__What the task requires__. Take every line of the material and reproduce it exactly.

__Dataset extract__.
####################

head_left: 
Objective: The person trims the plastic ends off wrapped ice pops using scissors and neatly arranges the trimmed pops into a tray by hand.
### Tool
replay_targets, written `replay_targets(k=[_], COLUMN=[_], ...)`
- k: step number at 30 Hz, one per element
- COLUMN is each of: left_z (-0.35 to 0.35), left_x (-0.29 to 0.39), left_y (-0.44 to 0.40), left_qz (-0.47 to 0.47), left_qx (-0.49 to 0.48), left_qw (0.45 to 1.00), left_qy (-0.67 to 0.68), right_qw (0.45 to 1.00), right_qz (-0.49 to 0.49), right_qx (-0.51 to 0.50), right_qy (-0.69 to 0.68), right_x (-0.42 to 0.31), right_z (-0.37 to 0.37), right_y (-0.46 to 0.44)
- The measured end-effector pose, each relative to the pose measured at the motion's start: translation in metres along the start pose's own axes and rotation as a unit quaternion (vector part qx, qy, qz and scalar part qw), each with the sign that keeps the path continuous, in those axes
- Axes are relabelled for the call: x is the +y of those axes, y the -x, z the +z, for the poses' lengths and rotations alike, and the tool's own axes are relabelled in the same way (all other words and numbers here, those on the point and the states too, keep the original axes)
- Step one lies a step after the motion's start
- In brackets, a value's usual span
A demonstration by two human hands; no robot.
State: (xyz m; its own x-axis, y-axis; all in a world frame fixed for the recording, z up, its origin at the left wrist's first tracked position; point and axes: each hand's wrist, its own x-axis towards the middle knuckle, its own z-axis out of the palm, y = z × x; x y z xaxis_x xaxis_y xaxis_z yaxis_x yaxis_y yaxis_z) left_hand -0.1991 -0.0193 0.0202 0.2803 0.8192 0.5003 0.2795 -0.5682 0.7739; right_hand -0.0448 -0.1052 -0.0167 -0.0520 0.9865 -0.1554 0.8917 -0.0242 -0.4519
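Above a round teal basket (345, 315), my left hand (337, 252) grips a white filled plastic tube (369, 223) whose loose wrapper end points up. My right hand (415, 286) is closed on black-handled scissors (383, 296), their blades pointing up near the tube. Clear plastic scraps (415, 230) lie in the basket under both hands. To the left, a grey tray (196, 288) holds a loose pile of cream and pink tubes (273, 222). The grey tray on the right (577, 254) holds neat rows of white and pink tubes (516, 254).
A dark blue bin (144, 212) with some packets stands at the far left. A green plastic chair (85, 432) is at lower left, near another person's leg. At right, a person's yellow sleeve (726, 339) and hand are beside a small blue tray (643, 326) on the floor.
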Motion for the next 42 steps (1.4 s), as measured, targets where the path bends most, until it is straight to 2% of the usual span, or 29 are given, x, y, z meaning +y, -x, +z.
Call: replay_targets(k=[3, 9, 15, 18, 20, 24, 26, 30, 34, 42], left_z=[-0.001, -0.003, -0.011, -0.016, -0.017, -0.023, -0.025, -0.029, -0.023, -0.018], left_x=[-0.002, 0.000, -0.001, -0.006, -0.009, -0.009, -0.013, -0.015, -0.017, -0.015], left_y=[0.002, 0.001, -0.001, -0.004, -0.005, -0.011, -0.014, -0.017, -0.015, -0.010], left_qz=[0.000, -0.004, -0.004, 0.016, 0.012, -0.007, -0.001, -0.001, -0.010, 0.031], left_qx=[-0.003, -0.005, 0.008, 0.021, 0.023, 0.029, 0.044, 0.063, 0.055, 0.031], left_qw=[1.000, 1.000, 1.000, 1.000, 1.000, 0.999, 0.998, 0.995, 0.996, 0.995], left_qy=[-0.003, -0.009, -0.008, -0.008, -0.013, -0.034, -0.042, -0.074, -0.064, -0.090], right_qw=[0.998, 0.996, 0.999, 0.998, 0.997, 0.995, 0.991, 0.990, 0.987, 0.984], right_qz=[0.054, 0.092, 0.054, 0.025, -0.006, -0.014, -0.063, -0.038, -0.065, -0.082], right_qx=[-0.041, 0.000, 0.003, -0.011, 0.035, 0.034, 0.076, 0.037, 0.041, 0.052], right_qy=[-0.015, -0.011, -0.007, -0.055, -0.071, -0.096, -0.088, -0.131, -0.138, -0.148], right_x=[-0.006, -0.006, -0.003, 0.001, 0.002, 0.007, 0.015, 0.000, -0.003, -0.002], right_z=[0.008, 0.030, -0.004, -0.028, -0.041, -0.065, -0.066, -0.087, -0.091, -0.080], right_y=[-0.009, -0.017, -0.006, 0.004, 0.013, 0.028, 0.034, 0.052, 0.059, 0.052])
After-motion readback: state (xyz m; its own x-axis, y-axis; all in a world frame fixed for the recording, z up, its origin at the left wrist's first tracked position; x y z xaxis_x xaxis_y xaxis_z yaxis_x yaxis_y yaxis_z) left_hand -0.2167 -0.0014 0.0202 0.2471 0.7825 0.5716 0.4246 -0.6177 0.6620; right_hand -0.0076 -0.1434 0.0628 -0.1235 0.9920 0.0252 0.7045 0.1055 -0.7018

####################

__Reply__.
head_left: 
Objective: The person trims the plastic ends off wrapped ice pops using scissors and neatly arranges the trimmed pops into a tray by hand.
### Tool
replay_targets, written `replay_targets(k=[_], COLUMN=[_], ...)`
- k: step number at 30 Hz, one per element
- COLUMN is each of: left_z (-0.35 to 0.35), left_x (-0.29 to 0.39), left_y (-0.44 to 0.40), left_qz (-0.47 to 0.47), left_qx (-0.49 to 0.48), left_qw (0.45 to 1.00), left_qy (-0.67 to 0.68), right_qw (0.45 to 1.00), right_qz (-0.49 to 0.49), right_qx (-0.51 to 0.50), right_qy (-0.69 to 0.68), right_x (-0.42 to 0.31), right_z (-0.37 to 0.37), right_y (-0.46 to 0.44)
- The measured end-effector pose, each relative to the pose measured at the motion's start: translation in metres along the start pose's own axes and rotation as a unit quaternion (vector part qx, qy, qz and scalar part qw), each with the sign that keeps the path continuous, in those axes
- Axes are relabelled for the call: x is the +y of those axes, y the -x, z the +z, for the poses' lengths and rotations alike, and the tool's own axes are relabelled in the same way (all other words and numbers here, those on the point and the states too, keep the original axes)
- Step one lies a step after the motion's start
- In brackets, a value's usual span
A demonstration by two human hands; no robot.
State: (xyz m; its own x-axis, y-axis; all in a world frame fixed for the recording, z up, its origin at the left wrist's first tracked position; point and axes: each hand's wrist, its own x-axis towards the middle knuckle, its own z-axis out of the palm, y = z × x; x y z xaxis_x xaxis_y xaxis_z yaxis_x yaxis_y yaxis_z) left_hand -0.1991 -0.0193 0.0202 0.2803 0.8192 0.5003 0.2795 -0.5682 0.7739; right_hand -0.0448 -0.1052 -0.0167 -0.0520 0.9865 -0.1554 0.8917 -0.0242 -0.4519
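Above a round teal basket (345, 315), my left hand (337, 252) grips a white filled plastic tube (369, 223) whose loose wrapper end points up. My right hand (415, 286) is closed on black-handled scissors (383, 296), their blades pointing up near the tube. Clear plastic scraps (415, 230) lie in the basket under both hands. To the left, a grey tray (196, 288) holds a loose pile of cream and pink tubes (273, 222). The grey tray on the right (577, 254) holds neat rows of white and pink tubes (516, 254).
A dark blue bin (144, 212) with some packets stands at the far left. A green plastic chair (85, 432) is at lower left, near another person's leg. At right, a person's yellow sleeve (726, 339) and hand are beside a small blue tray (643, 326) on the floor.
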Motion for the next 42 steps (1.4 s), as measured, targets where the path bends most, until it is straight to 2% of the usual span, or 29 are given, x, y, z meaning +y, -x, +z.
Call: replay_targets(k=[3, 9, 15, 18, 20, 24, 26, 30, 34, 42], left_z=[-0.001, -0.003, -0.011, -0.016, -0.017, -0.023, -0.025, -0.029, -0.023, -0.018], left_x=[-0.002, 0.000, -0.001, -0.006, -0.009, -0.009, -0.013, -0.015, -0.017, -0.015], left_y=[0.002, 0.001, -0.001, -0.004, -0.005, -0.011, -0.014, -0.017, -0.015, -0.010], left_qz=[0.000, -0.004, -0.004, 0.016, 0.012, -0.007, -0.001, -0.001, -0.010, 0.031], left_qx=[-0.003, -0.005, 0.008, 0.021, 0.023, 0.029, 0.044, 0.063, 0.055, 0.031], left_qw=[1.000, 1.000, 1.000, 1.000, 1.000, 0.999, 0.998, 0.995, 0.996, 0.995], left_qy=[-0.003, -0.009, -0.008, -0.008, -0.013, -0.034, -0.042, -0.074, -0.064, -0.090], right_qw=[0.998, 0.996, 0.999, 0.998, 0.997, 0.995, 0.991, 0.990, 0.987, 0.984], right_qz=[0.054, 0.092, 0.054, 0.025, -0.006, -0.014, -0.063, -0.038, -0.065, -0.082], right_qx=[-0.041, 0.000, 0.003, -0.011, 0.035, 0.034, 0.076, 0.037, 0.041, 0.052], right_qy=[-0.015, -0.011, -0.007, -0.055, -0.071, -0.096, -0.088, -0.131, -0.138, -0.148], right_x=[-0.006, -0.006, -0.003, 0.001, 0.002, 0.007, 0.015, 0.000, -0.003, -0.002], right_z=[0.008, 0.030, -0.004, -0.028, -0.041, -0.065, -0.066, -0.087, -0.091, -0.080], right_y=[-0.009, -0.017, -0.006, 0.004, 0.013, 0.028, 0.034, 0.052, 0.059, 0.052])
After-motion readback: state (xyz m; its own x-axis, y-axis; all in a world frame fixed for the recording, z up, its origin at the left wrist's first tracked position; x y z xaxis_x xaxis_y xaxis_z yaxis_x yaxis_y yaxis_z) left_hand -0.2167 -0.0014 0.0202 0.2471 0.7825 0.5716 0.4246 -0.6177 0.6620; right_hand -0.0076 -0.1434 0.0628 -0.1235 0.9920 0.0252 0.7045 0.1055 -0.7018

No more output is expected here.